• _Task objective_: When the line containing "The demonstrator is" is reached, include it and end there; set down verbatim every line before it, starting at the top of the records.

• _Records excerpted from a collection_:
# # # #

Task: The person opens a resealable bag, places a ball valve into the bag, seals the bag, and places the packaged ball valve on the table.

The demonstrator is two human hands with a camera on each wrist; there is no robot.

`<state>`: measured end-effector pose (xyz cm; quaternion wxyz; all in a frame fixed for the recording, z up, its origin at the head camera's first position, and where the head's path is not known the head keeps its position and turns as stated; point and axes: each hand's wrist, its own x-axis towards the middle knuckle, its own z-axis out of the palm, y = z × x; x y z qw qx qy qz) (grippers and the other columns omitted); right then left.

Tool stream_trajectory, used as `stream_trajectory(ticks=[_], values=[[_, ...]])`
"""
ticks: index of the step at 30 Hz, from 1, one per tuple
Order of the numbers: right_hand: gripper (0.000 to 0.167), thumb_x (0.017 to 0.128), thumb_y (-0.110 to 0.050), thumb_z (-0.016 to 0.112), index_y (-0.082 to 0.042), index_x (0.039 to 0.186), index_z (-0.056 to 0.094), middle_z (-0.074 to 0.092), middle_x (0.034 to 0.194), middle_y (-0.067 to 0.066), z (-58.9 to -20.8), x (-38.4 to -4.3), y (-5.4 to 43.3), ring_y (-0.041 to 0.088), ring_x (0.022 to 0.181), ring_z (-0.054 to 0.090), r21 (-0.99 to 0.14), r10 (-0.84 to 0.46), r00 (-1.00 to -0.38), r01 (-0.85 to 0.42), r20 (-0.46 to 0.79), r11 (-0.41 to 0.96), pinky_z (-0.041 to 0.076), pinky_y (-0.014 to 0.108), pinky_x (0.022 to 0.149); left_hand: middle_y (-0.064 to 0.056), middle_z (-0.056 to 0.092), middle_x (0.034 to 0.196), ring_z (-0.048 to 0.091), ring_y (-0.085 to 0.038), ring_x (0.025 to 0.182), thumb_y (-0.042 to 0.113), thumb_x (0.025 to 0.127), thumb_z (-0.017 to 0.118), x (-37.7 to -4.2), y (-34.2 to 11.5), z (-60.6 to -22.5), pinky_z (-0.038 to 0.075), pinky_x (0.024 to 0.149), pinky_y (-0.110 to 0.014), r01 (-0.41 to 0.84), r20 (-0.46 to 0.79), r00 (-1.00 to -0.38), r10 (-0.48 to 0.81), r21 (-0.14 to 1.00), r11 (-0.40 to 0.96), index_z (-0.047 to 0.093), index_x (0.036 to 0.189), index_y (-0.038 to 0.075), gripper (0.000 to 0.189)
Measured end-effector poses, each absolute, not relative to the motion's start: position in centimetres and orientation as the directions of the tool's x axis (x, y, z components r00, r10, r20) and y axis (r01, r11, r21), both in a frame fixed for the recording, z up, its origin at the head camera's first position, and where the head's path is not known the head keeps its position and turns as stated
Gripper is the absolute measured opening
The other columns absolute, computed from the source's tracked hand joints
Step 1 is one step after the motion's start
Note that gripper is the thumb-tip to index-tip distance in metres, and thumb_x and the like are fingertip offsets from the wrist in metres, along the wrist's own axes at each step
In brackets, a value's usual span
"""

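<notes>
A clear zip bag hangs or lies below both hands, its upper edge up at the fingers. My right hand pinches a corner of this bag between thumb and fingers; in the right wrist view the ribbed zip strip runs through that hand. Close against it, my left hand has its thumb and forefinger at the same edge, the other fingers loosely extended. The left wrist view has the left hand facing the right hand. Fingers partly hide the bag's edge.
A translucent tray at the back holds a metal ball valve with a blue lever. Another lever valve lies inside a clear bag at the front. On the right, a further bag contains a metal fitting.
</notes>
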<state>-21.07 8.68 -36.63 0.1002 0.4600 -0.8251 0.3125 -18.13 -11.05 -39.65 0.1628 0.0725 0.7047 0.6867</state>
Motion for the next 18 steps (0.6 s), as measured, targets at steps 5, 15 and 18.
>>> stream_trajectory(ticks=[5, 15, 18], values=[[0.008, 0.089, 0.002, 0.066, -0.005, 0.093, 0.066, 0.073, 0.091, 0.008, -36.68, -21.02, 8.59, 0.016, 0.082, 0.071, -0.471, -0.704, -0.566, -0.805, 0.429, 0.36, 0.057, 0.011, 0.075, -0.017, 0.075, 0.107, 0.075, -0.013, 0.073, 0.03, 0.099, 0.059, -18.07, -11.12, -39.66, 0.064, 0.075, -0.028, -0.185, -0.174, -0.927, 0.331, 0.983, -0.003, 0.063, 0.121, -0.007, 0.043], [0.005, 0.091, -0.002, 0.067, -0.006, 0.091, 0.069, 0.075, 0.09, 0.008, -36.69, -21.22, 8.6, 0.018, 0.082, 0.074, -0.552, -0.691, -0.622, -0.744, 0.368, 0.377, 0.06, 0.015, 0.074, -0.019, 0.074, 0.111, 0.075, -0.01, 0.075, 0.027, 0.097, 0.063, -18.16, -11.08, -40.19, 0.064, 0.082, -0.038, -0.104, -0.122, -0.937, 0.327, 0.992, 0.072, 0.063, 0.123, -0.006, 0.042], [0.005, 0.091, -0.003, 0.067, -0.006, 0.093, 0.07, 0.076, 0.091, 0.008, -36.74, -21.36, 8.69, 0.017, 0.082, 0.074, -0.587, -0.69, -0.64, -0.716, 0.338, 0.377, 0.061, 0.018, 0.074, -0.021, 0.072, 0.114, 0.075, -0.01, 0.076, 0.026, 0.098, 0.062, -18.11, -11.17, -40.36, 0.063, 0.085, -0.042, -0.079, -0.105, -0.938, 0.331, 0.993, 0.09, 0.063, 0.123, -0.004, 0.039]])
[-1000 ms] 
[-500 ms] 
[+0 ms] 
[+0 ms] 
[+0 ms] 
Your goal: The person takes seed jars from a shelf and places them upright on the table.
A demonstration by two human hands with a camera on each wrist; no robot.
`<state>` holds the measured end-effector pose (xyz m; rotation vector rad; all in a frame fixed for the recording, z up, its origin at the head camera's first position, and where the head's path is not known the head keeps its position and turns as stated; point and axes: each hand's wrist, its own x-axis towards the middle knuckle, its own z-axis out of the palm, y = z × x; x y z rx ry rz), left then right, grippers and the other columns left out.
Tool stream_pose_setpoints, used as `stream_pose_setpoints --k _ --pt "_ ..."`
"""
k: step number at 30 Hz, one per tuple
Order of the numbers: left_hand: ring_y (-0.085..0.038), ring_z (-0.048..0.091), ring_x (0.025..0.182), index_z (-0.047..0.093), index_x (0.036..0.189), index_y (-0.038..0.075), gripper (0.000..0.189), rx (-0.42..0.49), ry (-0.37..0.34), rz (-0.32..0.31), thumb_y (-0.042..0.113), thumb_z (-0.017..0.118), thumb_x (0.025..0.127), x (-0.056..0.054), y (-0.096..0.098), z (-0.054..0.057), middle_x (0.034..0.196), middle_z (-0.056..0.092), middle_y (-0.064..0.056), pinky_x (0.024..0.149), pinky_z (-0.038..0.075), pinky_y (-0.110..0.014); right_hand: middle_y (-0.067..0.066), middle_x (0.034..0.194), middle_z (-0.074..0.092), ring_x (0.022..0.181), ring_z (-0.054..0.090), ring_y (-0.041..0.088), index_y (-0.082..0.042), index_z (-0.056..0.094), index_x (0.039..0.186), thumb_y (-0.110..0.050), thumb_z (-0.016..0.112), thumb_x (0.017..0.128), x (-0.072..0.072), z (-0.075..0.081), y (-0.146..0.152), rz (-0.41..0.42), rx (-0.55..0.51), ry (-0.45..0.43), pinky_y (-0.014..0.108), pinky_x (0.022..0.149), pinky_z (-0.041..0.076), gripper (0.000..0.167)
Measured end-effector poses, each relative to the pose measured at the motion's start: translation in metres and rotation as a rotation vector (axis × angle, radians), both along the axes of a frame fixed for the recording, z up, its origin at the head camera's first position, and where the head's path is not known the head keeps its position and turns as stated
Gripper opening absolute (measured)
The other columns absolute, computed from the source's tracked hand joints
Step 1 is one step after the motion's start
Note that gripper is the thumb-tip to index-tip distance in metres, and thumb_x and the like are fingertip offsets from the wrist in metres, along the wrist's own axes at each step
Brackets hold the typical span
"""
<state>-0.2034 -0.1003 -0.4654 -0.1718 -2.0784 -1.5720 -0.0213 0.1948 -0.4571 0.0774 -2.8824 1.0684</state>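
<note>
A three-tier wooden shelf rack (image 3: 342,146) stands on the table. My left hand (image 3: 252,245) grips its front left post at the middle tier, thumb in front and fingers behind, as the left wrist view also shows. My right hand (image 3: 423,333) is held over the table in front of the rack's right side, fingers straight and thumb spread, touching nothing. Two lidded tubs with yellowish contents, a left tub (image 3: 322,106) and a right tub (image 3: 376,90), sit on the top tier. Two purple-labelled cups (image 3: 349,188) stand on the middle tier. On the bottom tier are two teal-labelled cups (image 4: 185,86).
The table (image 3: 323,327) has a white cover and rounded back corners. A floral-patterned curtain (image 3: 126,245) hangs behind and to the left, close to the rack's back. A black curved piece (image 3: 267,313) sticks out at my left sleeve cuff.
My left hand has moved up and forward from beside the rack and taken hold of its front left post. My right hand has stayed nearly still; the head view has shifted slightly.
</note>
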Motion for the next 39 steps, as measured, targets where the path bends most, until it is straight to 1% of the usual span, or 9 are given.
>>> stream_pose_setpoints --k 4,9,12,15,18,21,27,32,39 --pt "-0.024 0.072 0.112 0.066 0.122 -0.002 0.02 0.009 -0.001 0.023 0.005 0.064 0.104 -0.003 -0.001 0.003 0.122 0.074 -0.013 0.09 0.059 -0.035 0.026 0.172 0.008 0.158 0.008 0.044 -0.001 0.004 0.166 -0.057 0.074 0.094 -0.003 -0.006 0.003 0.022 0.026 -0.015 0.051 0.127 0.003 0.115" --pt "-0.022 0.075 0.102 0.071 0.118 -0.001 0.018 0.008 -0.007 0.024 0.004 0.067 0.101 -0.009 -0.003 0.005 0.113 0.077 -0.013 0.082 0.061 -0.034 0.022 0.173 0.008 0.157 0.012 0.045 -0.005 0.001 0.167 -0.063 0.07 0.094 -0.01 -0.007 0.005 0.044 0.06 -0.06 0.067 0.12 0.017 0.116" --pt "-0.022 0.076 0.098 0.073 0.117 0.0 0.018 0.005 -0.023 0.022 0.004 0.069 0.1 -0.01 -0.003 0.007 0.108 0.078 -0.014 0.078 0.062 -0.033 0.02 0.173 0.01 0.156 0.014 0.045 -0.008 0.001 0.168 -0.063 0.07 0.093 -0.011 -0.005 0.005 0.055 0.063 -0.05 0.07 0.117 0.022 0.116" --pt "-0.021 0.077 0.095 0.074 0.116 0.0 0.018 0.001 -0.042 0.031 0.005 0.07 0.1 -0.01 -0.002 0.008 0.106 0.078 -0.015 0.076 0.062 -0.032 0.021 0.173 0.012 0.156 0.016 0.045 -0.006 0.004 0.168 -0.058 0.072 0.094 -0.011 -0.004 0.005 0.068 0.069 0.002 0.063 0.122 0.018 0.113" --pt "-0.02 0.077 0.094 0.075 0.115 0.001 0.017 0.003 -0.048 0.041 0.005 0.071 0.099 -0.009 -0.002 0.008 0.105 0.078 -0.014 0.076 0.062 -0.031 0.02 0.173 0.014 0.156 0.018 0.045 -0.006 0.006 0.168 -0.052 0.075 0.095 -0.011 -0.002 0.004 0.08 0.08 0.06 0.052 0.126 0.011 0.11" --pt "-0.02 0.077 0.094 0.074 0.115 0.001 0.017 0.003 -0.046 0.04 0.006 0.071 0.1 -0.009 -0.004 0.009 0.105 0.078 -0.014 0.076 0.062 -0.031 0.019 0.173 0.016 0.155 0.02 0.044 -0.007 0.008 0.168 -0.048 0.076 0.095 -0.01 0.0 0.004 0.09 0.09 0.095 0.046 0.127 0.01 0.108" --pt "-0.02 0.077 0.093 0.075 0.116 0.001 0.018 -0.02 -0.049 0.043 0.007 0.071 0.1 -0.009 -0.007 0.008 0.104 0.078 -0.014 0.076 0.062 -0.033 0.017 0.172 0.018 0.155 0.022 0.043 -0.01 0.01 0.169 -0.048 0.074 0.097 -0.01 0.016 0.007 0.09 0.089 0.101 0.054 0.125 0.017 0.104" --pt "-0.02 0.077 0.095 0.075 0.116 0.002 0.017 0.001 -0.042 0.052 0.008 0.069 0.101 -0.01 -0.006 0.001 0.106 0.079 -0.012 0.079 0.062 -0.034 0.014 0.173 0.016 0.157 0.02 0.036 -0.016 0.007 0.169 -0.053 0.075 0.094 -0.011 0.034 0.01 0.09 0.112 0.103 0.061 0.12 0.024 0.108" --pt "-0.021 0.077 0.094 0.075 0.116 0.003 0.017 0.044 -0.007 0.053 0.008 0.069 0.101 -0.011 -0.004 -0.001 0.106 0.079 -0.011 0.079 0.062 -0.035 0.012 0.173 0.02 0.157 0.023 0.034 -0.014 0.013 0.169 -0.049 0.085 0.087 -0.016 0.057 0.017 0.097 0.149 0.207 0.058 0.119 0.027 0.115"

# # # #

• _Output_:
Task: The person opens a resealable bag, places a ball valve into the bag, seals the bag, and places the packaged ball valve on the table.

The demonstrator is two human hands with a camera on each wrist; there is no robot.

The output returned above is complete.